Visionary Holdings (NASDAQ:GV) shares are under pressure after the company’s 2025 annual report revealed a significant revenue contraction and mounting liquidity concerns.
The Toronto-headquartered firm, which is transitioning from its legacy education and real estate roots toward high-tech health management and anti-aging, reported total revenue of $5.04 million for the fiscal year—a 46.2% decrease year-over-year.

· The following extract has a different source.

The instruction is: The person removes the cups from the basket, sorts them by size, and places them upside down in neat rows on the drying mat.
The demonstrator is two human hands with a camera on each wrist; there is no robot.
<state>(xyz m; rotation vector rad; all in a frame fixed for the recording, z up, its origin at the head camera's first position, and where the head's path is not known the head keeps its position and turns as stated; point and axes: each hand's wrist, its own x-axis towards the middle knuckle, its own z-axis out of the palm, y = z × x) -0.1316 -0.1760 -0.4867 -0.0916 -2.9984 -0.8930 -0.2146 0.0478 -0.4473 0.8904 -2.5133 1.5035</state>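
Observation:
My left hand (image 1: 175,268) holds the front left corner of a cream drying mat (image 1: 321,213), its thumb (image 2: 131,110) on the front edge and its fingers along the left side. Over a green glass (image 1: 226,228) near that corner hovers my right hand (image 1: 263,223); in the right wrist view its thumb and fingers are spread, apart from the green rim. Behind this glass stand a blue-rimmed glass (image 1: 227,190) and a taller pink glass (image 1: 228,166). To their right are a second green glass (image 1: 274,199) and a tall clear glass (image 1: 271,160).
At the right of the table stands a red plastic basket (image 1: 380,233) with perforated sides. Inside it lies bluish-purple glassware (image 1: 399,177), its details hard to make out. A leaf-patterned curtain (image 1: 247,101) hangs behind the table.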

The decline was primarily attributed to a sharp contraction in real estate leasing and a shifting regulatory landscape for its education services.
Despite the top-line drop, management highlighted that its emerging life sciences and health-related businesses contributed $1.06 million, or roughly 21.1% of total revenue, signaling an early-stage validation of its strategic pivot.
The financial picture remains strained, with Visionary reporting a net loss of $15.75 million.
This loss includes $4.70 million in asset impairment charges and one-time costs related to its business transformation.
Most critically, the company disclosed a negative working capital of $54.50 million and ongoing liquidity pressures, leading to negotiations with creditors and efforts to secure new equity financing.
To stabilize operations, Visionary has overhauled its leadership and board, appointing Xiyong Hou as CEO and Jun Huang as Co-CEO.
The company is doubling down on "cellular rejuvenation" and medical aesthetics, recently launching a stem-cell-based anti-aging line in Asia and establishing a new commercial hub in Nanjing to accelerate revenue generation.